Exercise description >>
Below is some data. Retype exactly the lines starting at the one with "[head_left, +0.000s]" and ending at the one with "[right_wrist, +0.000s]".

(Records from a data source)
---+---

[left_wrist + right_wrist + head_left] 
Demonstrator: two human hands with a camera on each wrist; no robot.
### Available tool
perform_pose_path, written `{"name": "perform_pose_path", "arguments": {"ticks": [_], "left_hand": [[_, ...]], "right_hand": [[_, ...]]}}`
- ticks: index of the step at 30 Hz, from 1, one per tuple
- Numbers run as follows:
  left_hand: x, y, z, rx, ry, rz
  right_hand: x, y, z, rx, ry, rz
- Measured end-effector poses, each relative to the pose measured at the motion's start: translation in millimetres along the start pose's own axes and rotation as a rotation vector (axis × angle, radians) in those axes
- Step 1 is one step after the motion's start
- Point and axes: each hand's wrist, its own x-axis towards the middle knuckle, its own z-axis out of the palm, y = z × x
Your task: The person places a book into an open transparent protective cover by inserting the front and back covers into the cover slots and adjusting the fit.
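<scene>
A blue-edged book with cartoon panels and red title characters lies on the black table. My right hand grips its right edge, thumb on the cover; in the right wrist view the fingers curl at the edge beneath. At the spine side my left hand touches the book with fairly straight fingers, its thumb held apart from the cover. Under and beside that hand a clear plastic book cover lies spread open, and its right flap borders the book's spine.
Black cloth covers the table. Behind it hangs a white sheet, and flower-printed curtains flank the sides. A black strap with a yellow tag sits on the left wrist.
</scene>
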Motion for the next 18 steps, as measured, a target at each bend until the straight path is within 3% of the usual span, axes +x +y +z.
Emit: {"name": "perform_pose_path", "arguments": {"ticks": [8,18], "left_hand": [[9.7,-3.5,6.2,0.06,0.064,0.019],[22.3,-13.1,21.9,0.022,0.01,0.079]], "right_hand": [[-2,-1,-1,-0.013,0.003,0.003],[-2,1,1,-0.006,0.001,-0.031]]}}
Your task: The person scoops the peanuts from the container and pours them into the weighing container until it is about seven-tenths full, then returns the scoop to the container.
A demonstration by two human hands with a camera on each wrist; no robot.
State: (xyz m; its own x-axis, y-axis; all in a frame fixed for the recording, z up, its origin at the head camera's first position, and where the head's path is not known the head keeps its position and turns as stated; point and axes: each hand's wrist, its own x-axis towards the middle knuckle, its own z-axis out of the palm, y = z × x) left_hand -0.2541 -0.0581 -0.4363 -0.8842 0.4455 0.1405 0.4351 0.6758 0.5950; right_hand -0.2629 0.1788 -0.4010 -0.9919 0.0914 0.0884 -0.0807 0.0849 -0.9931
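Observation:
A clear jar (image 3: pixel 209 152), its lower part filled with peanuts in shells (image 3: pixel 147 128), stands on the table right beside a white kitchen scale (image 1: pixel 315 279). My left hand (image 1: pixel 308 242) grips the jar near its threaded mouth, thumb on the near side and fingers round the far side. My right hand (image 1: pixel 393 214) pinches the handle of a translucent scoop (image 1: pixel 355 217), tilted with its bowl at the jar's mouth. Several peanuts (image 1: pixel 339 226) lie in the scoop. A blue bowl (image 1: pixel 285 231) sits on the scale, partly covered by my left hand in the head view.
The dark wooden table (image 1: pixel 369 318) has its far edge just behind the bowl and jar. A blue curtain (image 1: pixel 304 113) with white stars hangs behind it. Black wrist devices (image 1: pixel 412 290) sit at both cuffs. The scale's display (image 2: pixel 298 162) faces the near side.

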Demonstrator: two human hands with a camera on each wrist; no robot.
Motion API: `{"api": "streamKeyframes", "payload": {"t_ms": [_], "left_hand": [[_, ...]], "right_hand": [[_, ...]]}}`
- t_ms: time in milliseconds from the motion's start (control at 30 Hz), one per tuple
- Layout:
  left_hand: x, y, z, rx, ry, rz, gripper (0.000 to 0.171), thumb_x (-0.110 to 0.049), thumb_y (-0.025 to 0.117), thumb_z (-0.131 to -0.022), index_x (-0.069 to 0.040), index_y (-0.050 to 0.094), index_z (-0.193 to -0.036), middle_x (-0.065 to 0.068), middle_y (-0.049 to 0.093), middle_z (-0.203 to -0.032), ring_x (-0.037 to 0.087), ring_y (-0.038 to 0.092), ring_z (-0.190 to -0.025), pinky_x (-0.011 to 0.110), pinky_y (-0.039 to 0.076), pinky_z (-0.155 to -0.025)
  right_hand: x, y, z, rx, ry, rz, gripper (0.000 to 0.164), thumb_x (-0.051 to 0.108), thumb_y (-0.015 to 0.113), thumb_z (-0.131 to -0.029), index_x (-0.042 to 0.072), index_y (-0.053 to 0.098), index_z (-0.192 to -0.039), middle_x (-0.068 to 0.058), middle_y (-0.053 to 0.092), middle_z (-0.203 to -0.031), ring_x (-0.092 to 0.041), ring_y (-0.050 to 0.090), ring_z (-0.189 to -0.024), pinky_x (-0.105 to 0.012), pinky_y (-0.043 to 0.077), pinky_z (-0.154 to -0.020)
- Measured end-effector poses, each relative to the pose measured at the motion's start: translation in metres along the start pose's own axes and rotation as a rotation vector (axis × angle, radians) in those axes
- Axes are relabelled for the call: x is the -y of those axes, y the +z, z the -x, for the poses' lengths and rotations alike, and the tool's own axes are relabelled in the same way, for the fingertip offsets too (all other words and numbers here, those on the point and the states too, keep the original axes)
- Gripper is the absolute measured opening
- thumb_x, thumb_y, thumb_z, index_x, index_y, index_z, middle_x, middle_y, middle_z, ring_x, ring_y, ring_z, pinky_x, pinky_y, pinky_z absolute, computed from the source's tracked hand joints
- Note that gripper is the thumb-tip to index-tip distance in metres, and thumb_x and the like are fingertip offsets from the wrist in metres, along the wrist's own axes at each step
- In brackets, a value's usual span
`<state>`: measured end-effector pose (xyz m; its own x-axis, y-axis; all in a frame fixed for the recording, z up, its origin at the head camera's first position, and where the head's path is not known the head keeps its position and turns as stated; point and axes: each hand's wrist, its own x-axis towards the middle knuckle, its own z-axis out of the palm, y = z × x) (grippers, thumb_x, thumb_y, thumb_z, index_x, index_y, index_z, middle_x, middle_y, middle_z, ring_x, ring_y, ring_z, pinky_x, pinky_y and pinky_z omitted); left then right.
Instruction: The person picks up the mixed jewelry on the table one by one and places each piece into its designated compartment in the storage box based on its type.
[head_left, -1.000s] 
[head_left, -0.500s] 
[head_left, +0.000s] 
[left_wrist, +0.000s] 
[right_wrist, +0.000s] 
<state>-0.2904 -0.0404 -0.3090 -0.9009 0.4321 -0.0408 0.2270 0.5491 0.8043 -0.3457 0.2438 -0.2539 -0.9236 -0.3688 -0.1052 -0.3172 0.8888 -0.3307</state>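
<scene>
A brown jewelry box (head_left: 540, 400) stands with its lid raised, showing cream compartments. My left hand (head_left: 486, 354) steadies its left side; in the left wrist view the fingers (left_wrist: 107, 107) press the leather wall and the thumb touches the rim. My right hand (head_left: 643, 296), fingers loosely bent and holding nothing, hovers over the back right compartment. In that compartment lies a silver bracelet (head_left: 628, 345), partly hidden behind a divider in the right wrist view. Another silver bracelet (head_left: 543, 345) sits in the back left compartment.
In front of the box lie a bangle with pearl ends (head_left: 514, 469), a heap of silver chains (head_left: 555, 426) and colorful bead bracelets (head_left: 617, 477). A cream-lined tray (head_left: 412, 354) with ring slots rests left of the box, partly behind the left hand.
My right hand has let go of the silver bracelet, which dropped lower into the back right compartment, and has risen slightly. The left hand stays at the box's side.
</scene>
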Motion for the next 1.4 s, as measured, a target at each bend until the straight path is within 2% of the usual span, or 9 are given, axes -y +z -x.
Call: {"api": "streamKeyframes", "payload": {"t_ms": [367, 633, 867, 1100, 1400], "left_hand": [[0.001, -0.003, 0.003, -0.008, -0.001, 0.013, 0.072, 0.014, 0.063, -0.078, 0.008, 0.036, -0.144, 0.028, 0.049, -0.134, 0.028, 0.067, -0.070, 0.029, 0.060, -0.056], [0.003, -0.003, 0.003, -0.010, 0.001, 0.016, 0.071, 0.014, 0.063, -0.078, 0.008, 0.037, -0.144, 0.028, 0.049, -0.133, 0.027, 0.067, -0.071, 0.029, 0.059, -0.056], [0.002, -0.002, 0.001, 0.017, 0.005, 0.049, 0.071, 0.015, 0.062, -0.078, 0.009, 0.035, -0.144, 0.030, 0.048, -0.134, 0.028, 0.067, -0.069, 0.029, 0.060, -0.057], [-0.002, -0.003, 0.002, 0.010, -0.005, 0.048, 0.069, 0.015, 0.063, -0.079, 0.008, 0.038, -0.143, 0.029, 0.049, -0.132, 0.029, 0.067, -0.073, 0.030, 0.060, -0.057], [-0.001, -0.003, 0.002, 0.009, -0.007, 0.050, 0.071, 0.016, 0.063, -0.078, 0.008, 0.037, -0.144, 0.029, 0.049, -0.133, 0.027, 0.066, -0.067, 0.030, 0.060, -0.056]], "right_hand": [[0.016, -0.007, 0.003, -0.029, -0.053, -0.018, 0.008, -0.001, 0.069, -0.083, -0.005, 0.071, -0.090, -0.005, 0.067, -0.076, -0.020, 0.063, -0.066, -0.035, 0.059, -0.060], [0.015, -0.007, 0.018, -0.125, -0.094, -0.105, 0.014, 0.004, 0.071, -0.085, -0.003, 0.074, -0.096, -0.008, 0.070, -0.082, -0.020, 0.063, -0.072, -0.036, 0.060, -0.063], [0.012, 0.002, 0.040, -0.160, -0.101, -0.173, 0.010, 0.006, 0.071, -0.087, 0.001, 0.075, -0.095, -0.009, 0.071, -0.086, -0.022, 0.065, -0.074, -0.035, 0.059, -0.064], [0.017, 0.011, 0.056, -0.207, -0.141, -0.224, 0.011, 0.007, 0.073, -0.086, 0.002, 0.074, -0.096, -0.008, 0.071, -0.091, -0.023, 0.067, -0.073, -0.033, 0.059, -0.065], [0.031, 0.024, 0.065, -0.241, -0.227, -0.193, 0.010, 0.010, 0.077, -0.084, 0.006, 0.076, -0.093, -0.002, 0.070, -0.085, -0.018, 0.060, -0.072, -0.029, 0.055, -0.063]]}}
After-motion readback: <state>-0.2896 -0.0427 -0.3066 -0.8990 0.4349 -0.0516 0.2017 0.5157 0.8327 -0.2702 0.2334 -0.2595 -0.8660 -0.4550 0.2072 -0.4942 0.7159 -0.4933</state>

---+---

Response to the task >>
[head_left, +0.000s] 
[left_wrist, +0.000s] 
[right_wrist, +0.000s] 

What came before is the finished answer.